Adaptive Audio for Mobile
The thoughts and opinions expressed are those of the writer and not Gamasutra or its parent company.
This is a kind of sequel to a previous article I put out earlier this year on Zorbit’s Math Adventure. This time around, I’ll be taking a closer look at some of the thinking behind a few specific new audio features and approaches to listening in our new game series, Zorbit for Kindergarten.
First, a little background...
Clockwork Fox Studios is a small independent developer based on St John’s, Newfoundland, Canada. For the past couple of years we’ve been developing kids math games, with a focus on fun for the player combined with useful data tracking for teachers. With our small team’s background in film, TV animation and console game development we have always put quality and player experience first in our development approach. Though, for this series of games, aimed specifically at Kindergarten children in a classroom setting, we’ve dug a lot deeper in extending that experience to include teachers.
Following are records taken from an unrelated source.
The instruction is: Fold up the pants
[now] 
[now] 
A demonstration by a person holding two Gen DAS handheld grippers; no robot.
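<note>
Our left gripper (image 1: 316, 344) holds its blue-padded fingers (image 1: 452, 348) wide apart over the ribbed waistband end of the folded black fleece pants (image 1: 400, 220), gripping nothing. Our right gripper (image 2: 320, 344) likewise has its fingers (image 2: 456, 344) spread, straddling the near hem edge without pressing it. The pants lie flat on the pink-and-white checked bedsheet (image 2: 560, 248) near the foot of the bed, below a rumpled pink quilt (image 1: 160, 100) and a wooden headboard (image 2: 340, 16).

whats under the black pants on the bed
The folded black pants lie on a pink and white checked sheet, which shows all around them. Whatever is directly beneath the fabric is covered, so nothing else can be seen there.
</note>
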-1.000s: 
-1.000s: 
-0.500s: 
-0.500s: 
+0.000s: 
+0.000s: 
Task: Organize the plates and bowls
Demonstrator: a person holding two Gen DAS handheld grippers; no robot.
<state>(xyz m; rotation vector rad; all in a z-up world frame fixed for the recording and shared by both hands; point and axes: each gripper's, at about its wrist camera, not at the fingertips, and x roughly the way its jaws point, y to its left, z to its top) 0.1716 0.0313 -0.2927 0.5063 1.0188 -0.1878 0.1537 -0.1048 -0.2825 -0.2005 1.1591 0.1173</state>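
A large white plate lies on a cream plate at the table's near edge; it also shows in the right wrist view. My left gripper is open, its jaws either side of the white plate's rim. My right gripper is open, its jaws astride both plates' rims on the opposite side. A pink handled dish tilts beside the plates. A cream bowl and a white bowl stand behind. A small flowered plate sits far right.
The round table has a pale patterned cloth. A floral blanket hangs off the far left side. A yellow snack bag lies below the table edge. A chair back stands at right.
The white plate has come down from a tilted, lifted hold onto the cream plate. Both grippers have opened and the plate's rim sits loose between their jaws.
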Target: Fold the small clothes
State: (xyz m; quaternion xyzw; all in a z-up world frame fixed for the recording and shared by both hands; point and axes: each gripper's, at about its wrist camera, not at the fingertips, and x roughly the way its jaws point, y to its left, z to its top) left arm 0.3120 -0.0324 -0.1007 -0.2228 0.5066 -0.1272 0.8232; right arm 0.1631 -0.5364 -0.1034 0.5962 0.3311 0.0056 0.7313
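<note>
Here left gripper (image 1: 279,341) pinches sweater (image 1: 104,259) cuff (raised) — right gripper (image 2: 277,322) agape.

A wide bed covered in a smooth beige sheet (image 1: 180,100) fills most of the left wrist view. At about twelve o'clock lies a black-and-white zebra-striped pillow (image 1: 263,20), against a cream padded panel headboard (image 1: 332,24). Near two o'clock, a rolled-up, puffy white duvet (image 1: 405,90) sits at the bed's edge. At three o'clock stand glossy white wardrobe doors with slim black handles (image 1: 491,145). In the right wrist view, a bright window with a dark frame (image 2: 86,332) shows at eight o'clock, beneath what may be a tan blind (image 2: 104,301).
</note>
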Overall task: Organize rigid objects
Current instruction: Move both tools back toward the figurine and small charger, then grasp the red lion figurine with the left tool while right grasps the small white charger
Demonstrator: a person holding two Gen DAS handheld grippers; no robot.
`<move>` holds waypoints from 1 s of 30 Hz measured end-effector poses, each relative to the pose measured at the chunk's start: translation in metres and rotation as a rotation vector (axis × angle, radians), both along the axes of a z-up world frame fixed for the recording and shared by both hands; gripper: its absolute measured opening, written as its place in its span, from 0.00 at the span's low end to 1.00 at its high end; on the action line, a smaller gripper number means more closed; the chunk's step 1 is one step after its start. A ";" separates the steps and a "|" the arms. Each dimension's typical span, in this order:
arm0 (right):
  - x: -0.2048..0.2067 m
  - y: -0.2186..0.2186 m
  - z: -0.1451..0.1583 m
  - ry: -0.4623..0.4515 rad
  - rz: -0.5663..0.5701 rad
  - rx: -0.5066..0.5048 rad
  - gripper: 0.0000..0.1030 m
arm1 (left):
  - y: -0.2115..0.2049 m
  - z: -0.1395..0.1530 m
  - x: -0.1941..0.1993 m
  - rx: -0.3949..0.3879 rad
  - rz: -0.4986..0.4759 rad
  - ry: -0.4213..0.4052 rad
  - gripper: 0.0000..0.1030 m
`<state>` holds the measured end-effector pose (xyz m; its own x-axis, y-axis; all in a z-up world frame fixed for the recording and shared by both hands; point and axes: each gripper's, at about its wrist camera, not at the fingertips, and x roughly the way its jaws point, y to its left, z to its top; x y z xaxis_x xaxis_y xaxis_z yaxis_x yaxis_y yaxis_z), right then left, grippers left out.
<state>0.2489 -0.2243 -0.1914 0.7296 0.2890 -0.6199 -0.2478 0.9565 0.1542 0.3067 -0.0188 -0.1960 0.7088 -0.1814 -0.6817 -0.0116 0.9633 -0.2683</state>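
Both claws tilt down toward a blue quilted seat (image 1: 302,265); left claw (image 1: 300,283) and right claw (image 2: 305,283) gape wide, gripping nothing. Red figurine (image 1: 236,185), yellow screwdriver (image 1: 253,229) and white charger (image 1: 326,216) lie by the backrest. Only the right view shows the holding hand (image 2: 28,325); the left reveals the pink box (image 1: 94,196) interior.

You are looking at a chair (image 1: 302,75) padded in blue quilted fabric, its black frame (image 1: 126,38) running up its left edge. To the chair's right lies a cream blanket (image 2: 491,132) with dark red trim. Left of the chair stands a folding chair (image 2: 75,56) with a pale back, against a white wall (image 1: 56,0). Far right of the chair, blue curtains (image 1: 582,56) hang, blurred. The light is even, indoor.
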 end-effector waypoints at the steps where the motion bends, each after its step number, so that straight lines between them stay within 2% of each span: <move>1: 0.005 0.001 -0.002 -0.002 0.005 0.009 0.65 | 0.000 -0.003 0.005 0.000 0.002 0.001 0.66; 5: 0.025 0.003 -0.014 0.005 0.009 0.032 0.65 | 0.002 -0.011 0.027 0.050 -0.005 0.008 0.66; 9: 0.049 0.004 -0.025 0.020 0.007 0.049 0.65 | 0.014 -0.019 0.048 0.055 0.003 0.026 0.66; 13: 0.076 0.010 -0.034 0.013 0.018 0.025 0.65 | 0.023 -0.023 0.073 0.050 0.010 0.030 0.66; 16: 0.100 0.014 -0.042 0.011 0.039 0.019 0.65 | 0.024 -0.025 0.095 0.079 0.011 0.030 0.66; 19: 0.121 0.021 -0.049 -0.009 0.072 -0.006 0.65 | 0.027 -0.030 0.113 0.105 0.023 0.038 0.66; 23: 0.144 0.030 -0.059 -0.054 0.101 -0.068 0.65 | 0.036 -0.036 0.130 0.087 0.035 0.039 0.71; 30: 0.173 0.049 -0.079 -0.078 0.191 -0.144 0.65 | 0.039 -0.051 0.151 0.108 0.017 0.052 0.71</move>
Developing an Adaptive Product
Many games aimed at younger children offer little more than distraction, a way for parents to keep the kids busy and engaged for perhaps a few minutes, or even an hour or two. Some titles also offer a tantalizing prospect of educational content - whether or not they deliver on this is sometimes difficult to qualify.
Some developers do offer data tracking features for parents that display certain kinds of progress and milestone achievement data. We beleive strength in both of these areas, entertainment and meaningful data, is the future path of children's interactive entertainment, but that this too is only the first step.
Our new game series is focussed on Kindergarten Math, and we realized that the thing we were developing, ‘the game’, was only really part of the wider solution, and that If we were going to solve anything at a classroom level with teachers involved, we had to take a look at the entire experience of teachers and children and position the game as a performance data collector at the heart of that experience.
The solution we came up with was to create a game that not only tracked performance data on the child’s progress in the specific actions and areas of the game (broken down into different areas of the math curriculum), but that also employed adaptive difficulty algorithms to ensure that the difficulty curve at which each child was playing, and content the child is seeing, was always suited to their skills. Alongside this, we developed the game to be the engine behind a robust and connected live overview web portal for teachers, in which they can track progress of individuals or the entire classroom, looking at the specific flags for either individual children struggling or excelling with particular areas of the game (and even suggesting specifically tailored worksheets and activities for them to help with those specific problems) or overall classroom trends of progress through various topics areas.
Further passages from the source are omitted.